### WHAT YOU WILL DO
For each line of the data below that contains "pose", return that line.

### DATA EXTRACT
□ □ □
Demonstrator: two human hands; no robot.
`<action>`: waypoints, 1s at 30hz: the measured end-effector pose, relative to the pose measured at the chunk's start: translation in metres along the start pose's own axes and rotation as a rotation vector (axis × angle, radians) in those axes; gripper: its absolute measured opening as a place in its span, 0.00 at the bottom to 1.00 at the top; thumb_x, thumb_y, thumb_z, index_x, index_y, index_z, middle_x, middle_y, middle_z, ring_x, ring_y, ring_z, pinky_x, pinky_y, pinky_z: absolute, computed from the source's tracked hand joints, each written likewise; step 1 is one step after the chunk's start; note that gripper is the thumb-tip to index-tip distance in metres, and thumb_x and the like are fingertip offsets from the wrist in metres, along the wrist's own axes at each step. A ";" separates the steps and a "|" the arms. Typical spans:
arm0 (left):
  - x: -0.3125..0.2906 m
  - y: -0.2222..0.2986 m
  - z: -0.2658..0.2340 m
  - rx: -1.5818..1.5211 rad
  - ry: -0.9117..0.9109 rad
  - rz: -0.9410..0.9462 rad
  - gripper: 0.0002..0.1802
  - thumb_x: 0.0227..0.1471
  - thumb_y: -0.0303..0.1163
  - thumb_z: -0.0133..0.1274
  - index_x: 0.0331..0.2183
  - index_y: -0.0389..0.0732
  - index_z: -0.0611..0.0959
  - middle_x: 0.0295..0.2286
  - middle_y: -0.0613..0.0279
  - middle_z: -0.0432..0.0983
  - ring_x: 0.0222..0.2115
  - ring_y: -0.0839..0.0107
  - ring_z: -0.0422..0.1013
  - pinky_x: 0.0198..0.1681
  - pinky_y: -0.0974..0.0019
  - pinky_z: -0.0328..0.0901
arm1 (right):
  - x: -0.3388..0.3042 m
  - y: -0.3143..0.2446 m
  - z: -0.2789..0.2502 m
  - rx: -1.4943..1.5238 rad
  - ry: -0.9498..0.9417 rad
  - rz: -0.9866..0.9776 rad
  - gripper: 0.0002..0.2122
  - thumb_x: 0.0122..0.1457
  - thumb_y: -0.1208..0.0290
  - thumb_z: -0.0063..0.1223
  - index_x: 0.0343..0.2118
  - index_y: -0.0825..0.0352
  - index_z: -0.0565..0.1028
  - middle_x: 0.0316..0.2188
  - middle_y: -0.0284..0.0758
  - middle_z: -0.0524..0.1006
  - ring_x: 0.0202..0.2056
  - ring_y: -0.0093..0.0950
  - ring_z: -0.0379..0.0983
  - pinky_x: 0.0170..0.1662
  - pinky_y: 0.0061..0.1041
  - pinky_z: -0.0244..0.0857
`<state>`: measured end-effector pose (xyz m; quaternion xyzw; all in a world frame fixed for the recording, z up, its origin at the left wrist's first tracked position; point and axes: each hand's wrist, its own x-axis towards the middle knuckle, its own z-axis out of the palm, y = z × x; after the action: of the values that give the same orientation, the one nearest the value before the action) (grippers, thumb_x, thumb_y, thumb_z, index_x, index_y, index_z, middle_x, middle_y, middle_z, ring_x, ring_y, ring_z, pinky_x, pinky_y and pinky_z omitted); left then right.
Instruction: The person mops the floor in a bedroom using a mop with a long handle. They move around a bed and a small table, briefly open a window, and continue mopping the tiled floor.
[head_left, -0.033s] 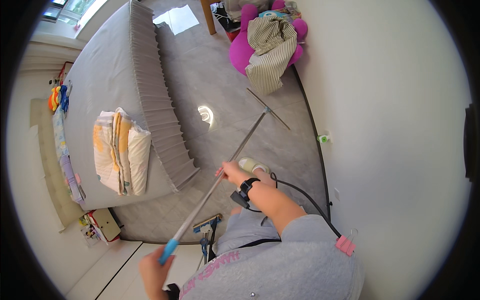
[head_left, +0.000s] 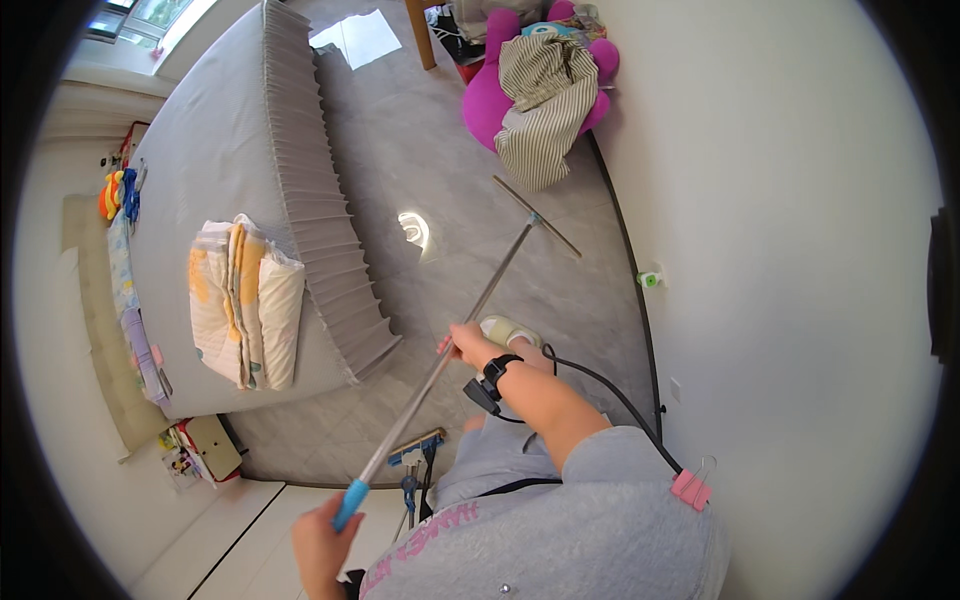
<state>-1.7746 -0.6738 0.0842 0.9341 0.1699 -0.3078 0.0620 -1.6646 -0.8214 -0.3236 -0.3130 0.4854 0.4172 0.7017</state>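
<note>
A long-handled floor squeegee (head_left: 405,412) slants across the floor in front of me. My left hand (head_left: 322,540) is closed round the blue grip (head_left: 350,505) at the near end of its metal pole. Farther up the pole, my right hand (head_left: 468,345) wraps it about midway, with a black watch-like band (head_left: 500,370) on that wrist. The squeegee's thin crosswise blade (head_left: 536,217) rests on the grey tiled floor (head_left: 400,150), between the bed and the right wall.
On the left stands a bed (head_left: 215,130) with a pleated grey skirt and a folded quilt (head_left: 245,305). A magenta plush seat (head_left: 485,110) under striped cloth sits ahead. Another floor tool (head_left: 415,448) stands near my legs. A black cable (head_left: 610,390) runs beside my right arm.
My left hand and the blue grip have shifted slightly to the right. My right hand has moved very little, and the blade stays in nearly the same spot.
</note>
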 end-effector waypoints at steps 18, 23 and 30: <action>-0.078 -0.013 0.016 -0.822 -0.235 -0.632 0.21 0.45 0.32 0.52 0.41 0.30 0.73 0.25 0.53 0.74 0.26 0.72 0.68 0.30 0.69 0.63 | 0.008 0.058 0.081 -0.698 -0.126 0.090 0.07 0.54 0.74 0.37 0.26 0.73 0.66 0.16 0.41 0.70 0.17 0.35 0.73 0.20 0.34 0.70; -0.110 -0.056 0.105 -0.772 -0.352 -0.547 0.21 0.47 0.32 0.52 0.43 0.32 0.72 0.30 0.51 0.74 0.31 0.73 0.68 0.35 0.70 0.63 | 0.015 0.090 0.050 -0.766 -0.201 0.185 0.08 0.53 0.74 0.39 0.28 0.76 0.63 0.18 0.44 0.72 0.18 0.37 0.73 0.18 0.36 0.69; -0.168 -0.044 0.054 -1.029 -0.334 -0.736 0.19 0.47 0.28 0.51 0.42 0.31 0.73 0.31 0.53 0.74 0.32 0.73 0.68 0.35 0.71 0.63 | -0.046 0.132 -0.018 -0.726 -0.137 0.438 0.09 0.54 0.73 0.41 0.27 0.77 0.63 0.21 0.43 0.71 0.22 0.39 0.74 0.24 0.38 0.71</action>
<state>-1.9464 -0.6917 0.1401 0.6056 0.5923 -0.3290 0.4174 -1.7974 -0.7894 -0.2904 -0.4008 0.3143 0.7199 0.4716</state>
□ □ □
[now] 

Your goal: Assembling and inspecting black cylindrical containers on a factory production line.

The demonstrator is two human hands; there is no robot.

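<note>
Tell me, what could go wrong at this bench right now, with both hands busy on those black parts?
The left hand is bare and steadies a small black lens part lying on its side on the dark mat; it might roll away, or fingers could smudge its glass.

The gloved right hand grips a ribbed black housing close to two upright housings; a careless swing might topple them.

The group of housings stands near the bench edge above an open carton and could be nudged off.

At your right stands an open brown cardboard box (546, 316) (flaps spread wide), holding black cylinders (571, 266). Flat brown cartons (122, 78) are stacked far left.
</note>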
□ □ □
### EXPECTED ANSWER
`<action>`: waypoints, 1s at 30hz: the measured end-effector pose, relative to the pose measured at the chunk's start: translation in metres along the start pose's own axes and rotation as a rotation vector (axis × angle, radians) in those axes; gripper: its absolute measured opening as a place in its span, 0.00 at the bottom to 1.00 at the top; thumb_x, thumb_y, thumb_z, index_x, index_y, index_z, middle_x, middle_y, middle_z, ring_x, ring_y, ring_z, pinky_x, pinky_y, pinky_z: absolute, computed from the source's tracked hand joints, each written likewise; step 1 is one step after the chunk's start; note that gripper is the thumb-tip to index-tip distance in metres, and thumb_x and the like are fingertip offsets from the wrist in metres, along the wrist's own axes at each step. A ";" separates the steps and a "|" the arms. Typical spans:
`<state>`: measured end-effector pose (xyz m; quaternion xyzw; all in a world frame fixed for the recording, z up, its origin at the left wrist's first tracked position; point and axes: each hand's wrist, its own x-axis towards the middle knuckle, its own z-axis out of the palm, y = z × x; after the action: of the values that give the same orientation, the one nearest the value before the action) (grippers, thumb_x, thumb_y, thumb_z, index_x, index_y, index_z, middle_x, middle_y, middle_z, ring_x, ring_y, ring_z, pinky_x, pinky_y and pinky_z omitted); left then right.

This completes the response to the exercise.